# ABOUT THIS EXERCISE
Restate the entire listing word for word.

# PROVIDED MATERIAL
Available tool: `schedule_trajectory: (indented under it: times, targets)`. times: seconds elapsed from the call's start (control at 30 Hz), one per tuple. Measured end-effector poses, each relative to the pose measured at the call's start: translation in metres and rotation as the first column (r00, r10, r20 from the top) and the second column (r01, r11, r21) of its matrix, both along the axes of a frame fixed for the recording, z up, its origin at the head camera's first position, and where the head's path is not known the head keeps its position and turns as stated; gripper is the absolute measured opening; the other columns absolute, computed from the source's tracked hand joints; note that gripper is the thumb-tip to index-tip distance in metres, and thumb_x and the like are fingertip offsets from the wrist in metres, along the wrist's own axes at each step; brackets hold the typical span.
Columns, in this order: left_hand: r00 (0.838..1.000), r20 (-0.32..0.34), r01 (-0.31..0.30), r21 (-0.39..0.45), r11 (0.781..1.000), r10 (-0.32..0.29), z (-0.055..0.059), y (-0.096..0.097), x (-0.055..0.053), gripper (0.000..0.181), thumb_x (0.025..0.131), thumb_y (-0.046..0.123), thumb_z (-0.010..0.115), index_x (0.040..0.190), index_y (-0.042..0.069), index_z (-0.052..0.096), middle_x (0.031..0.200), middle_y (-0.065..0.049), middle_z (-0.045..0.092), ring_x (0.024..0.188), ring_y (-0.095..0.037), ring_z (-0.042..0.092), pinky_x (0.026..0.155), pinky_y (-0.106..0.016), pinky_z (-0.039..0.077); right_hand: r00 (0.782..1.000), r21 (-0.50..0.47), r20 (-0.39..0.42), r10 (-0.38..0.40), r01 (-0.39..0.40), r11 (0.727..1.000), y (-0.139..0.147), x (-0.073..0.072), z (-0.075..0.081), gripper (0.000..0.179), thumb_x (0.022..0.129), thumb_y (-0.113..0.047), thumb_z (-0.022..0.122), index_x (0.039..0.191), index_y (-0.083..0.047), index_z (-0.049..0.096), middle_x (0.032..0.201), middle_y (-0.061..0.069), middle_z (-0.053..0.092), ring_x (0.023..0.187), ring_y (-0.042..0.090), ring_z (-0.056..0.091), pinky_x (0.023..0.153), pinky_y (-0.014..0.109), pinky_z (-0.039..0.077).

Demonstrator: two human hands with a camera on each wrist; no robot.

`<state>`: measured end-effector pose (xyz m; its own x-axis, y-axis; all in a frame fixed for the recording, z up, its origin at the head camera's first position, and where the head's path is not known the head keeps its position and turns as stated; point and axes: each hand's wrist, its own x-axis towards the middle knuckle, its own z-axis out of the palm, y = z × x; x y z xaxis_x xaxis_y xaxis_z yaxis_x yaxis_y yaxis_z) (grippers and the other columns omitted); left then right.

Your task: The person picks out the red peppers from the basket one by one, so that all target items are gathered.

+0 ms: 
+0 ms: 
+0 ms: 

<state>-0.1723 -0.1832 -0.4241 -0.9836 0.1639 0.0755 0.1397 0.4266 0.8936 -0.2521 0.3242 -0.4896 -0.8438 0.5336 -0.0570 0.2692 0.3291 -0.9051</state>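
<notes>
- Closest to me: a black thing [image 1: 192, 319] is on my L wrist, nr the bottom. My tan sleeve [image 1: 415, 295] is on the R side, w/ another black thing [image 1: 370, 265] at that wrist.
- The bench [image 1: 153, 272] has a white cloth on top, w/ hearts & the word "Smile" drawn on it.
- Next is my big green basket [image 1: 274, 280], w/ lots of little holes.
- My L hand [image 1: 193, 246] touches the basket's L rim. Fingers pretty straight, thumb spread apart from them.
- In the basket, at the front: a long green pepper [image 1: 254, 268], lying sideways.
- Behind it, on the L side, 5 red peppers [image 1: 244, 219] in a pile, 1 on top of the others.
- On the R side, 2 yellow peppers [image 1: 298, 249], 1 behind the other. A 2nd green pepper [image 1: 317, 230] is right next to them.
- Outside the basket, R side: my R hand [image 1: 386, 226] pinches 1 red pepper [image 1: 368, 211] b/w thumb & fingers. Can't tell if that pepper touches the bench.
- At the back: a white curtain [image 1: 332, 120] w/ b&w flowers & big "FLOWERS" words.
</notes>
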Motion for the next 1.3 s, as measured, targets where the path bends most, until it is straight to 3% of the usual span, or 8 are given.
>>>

# RESULT
Available tool: `schedule_trajectory: (indented under it: times, targets)`. times: seconds elapsed from the call's start (control at 30 Hz), one per tuple. Measured end-effector poses, each relative to the pose measured at the call's start: translation in metres and rotation as the first column (r00, r10, r20 from the top) and the second column (r01, r11, r21) of its matrix, both along the axes of a frame fixed for the recording, z up, its origin at the head camera's first position, and where the head's path is not known the head keeps its position and turns as stated; gripper is the absolute measured opening; the other columns absolute, computed from the source's tracked hand joints; note that gripper is the thumb-tip to index-tip distance in metres, and thumb_x and the like are fingertip offsets from the wrist in metres, along the wrist's own axes at each step; brackets hold the typical span.
Columns, in this order: left_hand: r00 (0.838..1.000), r20 (-0.32..0.34), r01 (-0.31..0.30), r21 (-0.39..0.45), r11 (0.781..1.000), r10 (-0.32..0.29), z (-0.055..0.059), y (-0.096..0.097), x (-0.055..0.053), gripper (0.000..0.181), thumb_x (0.025..0.131), thumb_y (-0.046..0.123), thumb_z (-0.010..0.115), index_x (0.040..0.190), index_y (-0.042..0.069), index_z (-0.052..0.096), middle_x (0.031..0.200), middle_y (-0.065..0.049), middle_z (-0.045..0.092), ring_x (0.024..0.188), ring_y (-0.095..0.037), ring_z (-0.042..0.092), pinky_x (0.026..0.155), pinky_y (-0.106..0.016), pinky_z (-0.039..0.077); right_hand: r00 (0.782..1.000), r21 (-0.50..0.47), r20 (-0.39..0.42), r10 (-0.38..0.40), r01 (-0.39..0.40), r11 (0.727..1.000), y (-0.139..0.147), x (-0.073..0.072), z (-0.075..0.081), gripper (0.000..0.179), thumb_x (0.022..0.129), thumb_y (-0.113..0.047), thumb_z (-0.022..0.122), index_x (0.039..0.191), index_y (-0.083..0.047), index_z (-0.049..0.096), middle_x (0.032..0.201), middle_y (-0.061..0.069), middle_z (-0.053..0.092), ring_x (0.023..0.187), ring_y (-0.042..0.090), ring_z (-0.056..0.091), pinky_x (0.023..0.153), pinky_y (-0.014..0.109), pinky_z (-0.039..0.077).

Demonstrator: two human hands with a camera on each wrist; no robot.

`<state>`: measured end-effector pose (xyz m; its own x-axis, y-axis; all in a frame fixed for the recording, z up, its origin at the head camera's first position, and where the head's path is not known the head keeps its position and turns as stated; point and axes: each hand's wrist, its own x-axis towards the middle knuckle, its own z-axis out of the palm, y = z × x; x y z xaxis_x xaxis_y xaxis_z yaxis_x yaxis_y yaxis_z) (grippers and the other columns omitted); left then right.

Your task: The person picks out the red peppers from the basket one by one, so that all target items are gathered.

+0 ms: 
+0 ms: 
+0 ms: 

<state>-0.1723 -0.1832 -0.4241 -0.9836 0.1639 0.0755 0.1397 0.4266 0.8936 -0.2521 0.3242 -0.4896 -0.8438 0.5336 -0.0570 0.2692 0.3291 -0.9051</state>
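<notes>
- Closest to me: a black thing [image 1: 192, 319] is on my L wrist, nr the bottom. My tan sleeve [image 1: 415, 295] is on the R side, w/ another black thing [image 1: 370, 265] at that wrist.
- The bench [image 1: 153, 272] has a white cloth on top, w/ hearts & the word "Smile" drawn on it.
- Next is my big green basket [image 1: 274, 280], w/ lots of little holes.
- My L hand [image 1: 193, 246] touches the basket's L rim. Fingers pretty straight, thumb spread apart from them.
- In the basket, at the front: a long green pepper [image 1: 254, 268], lying sideways.
- Behind it, on the L side, 5 red peppers [image 1: 244, 219] in a pile, 1 on top of the others.
- On the R side, 2 yellow peppers [image 1: 298, 249], 1 behind the other. A 2nd green pepper [image 1: 317, 230] is right next to them.
- Outside the basket, R side: my R hand [image 1: 386, 226] pinches 1 red pepper [image 1: 368, 211] b/w thumb & fingers. Can't tell if that pepper touches the bench.
- At the back: a white curtain [image 1: 332, 120] w/ b&w flowers & big "FLOWERS" words.
</notes>
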Motion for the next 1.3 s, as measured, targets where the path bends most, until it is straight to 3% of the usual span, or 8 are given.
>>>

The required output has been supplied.